Да, нашему народу можно оказать доверие, ибо он достоин его. Позовите серые зипуны и спросите их самих об их нуждах, о том, чего им надо, и они скажут вам правду, и мы все, в первый раз, может быть, услышим настоящую правду.

Второе:

Светлая, свежая молодежь наша, думаю я, тотчас же и прежде всех отдаст свое сердце народу и поймет его духовно впервые. Я потому так, и прежде всех, на молодежь надеюсь, что она у нас тоже страдает “исканием правды” и тоской по ней, а стало быть, она народу сродни наиболее и сразу поймет, что и народ ищет правды.

По-моему, очевидно, что Достоевский говорит о политическом авангарде, о революционной молодежи. Услышав народ, молодежь развернётся к русскому социализму, к подлинным народным нуждам.

Далее, от народа «правда» пойдет к интеллигенции, которая облечет её в конструктивные, «научные» формулы. Увенчивается политический идеал Достоевского единением народа и Царя. Что, в сущности, предлагается в этом наивном проекте? Соборная демократия. Не власть большинства, а всенародное, соборное мнение. Единение людей в общих заботах и в согласных решениях.

В качестве своего оппонента в том же «Дневнике» за 1881 год Достоевский выводит образ «остроумного бюрократа». Бюрократ заявляет: «мы – всё». Петровская реформа создала Россию бюрократическую, опертую на чиновничество. Именно они, бюрократы, и есть подлинная «русская Европа», от них идет европейское влияние. И, поскольку бюрократия в России «всё», замена её на соборную демократию есть подрыв основ, целая революция.

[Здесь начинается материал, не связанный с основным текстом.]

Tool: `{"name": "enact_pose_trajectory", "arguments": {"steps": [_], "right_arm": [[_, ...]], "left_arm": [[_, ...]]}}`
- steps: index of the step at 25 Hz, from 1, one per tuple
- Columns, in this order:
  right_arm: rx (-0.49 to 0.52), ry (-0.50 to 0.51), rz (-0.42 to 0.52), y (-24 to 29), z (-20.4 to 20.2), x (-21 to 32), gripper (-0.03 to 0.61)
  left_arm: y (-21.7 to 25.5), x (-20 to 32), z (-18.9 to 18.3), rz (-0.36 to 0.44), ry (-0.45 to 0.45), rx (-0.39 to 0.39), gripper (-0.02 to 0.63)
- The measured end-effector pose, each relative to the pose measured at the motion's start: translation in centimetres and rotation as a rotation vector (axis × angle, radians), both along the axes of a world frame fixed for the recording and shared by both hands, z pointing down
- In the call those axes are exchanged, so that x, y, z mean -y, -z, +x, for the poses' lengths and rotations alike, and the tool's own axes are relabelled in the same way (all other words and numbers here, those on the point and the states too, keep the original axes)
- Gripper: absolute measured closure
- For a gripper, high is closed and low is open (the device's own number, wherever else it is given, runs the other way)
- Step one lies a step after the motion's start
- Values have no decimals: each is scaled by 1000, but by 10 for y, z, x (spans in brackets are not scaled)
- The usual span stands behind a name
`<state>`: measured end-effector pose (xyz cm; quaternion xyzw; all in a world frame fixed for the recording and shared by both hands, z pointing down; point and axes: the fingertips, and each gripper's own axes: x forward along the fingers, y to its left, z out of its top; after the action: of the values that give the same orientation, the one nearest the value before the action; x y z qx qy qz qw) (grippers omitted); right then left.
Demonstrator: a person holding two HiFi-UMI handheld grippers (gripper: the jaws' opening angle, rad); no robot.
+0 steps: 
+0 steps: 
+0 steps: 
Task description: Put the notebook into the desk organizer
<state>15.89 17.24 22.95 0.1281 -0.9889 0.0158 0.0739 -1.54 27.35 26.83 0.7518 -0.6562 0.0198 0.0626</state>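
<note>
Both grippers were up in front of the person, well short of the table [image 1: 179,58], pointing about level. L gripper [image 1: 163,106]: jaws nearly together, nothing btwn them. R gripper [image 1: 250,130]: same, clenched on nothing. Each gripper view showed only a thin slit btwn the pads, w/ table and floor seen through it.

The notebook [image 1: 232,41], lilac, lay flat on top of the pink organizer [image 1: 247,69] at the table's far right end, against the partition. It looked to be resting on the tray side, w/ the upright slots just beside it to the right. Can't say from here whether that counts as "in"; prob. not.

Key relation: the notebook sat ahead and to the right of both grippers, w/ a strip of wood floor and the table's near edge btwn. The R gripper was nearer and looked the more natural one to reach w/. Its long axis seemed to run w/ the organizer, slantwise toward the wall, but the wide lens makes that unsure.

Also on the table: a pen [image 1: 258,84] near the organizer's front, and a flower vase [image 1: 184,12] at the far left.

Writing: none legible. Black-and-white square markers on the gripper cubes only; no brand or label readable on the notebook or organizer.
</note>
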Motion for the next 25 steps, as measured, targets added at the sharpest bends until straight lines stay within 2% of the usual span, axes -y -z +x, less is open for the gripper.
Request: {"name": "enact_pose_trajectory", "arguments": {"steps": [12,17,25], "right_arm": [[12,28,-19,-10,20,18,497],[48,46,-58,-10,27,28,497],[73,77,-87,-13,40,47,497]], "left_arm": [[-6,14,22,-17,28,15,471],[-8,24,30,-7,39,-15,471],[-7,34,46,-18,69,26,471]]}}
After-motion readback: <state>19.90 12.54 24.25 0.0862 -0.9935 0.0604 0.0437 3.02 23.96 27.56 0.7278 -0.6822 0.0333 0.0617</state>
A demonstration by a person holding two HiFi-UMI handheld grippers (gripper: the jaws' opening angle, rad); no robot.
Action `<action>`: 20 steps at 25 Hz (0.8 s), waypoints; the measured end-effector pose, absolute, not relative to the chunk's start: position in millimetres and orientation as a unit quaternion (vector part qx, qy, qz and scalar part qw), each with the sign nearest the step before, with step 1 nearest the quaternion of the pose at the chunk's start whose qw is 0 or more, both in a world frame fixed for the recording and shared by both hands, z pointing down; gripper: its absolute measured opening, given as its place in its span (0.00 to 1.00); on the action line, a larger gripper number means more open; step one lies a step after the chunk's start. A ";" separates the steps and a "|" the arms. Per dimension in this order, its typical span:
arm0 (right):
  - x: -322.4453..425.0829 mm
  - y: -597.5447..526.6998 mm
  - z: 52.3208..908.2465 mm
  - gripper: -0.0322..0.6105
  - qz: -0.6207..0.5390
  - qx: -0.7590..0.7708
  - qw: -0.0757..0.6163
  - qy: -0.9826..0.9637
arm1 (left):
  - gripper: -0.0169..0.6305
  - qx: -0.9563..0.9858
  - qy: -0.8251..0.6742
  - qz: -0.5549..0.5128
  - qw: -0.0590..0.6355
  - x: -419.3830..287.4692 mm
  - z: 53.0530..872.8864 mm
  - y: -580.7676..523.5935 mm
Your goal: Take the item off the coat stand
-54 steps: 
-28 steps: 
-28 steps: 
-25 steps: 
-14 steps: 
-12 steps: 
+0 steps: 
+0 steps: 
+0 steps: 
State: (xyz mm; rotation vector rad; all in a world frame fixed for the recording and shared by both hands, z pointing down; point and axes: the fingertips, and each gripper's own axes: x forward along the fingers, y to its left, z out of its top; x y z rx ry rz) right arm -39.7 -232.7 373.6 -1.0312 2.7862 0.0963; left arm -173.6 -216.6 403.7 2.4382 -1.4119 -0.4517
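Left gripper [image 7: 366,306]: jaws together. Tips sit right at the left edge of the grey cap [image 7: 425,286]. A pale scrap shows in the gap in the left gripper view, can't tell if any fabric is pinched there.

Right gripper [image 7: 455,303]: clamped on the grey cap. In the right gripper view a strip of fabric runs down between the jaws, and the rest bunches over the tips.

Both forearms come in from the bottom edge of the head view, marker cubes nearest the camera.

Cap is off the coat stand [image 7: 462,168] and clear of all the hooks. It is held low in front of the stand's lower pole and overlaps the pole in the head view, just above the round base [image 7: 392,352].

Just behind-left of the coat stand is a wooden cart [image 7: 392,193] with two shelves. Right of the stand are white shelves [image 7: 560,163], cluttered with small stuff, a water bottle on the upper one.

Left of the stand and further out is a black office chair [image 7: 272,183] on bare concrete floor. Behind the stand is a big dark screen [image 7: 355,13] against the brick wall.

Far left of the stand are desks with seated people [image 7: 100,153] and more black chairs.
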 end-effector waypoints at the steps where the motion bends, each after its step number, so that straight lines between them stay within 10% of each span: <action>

Итак, Достоевский выступает в своем «Дневнике» как политический оппонент петровского проекта. Деяния самого Петра Великого он признает непоследовательными, хотя и поистине великими. Россия должна не просто устремиться в Европу, а встать на путь всечеловеческого братства: развивать европейское и азиатское направления и решить «восточный вопрос», то есть освободить православную землю, создав новую великую империю с духовной столицей в Константинополе. Европейское просвещение необходимо сменить на народную христианскую просветленность. Стратегический амилленаризм (разделение духовного и гражданского) меняется, таким образом, на стратегический хилиазм (Град Божий и должен стать нашим Градом Земным). Власть бюрократии, созданная «петровской реформой», должна быть заменена соборной демократией. Таков эскиз «почвенного проекта» великого писателя. Сам Достоевский не устает признавать, что выглядят его размышления «утопично» и «смешно». Но «смешное» великий писатель «оставляет при себе».